-
-
Notifications
You must be signed in to change notification settings - Fork 27
Description
https://duckdb.org/2024/11/14/optimizers.html#filter-pull-up--filter-pushdown has a nice description of filter pull up, an optimization in DuckDB that I'd like to implement in dask-expr as a learning exercise. dask-expr currently implements predicate push down, where a read_parquet followed by a filter on the values of a column is translated into a read_parquet with the filters set appropriately:
df = dd.read_parquet("file.parquet")
df = df[df["name"] == "Alice"]is optimized to
df = dd.read_parquet("file.parquet", filters=[("name", "=", "Alice")])The idea of a predicate pull-up is similar, but applied to the other side of an join / merge:
left = pd.read_parquet("left.parquet")
right = pd.read_parquet("right.parquet")
left = left[left["name"] == "Alice"]
# Both left and right should get the `filters=` pushed down to the read_parquet
result = left.merge(right, on="name", how="inner")We know that the result of the inner join will only have name=="Alice" since the left DataFrame will only have name=="Alice" thanks to the preceding filter. Because the filter column is also the join column, dask-expr should be able to pull that filter all the way up through the merge and then push it down to the right = pd.read_parquet, just like it does for the left side.

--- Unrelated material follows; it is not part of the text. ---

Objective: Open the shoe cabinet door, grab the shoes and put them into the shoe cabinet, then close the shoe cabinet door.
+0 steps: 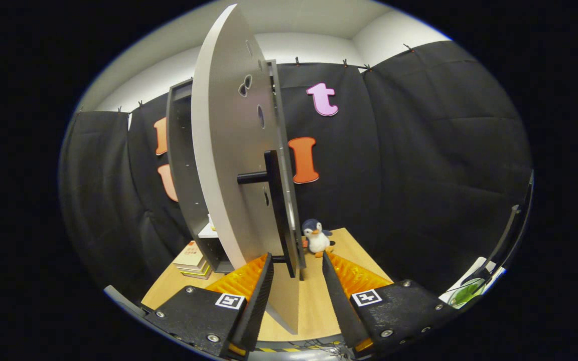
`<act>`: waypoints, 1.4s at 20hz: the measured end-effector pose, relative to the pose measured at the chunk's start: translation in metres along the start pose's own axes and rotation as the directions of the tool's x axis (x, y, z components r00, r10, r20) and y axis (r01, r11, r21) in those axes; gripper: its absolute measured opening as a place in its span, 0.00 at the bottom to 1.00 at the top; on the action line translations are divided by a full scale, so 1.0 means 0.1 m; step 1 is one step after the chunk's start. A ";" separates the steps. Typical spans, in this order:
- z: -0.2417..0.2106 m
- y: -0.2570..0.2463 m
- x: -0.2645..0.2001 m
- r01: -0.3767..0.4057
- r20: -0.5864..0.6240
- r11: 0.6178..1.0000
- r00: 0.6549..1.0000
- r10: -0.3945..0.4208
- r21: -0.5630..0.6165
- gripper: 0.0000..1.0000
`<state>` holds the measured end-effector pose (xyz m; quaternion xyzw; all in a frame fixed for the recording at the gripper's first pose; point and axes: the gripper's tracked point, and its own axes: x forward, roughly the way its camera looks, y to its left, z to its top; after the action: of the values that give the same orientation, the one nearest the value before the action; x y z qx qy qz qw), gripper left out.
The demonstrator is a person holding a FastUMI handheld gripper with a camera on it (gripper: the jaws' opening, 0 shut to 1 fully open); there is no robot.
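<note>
The door [234, 165] stands open edge-on between the spread tool [296, 265] fingers; the cabinet [183, 165] lies behind it to the left; books [192, 259] sit left on the surface [314, 306]; a penguin [316, 237] far right.

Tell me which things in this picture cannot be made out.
- Grey shoe cabinet interior, gripper view: hidden behind the open grey cabinet door.
- Stacked books: titles too small.
- Green object at the side: too cut off to identify.
- Gripper: open, door edge and black bar handle between the fingers; contact unclear.
</note>
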<state>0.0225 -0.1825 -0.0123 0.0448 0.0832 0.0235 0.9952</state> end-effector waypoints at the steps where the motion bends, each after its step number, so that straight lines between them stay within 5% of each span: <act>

https://github.com/dask/dask-expr/compare/main...TomAugspurger:dask-expr:tom/predicate-pull-up?expand=1 has an initial cut at this that I'll turn into a PR soon. The basic idea is to implement Merge._simplify_down to check for the prerequisites for this optimization (I've only implemented a very specific case, but I think the main / exclusive requirement is that there's a join and filter on the same column). I think that _simplify_down is the appropriate place to do this. IIUC, the Merge is "above" the read_parquet. We want to take the Filter that's on some side of the Merge, pull it up to the `Merge, and push it down the other side.
(I don't know whether this is an important optimization in practice, but it seemed like a pretty good problem to learn a bit about how dask-expr works).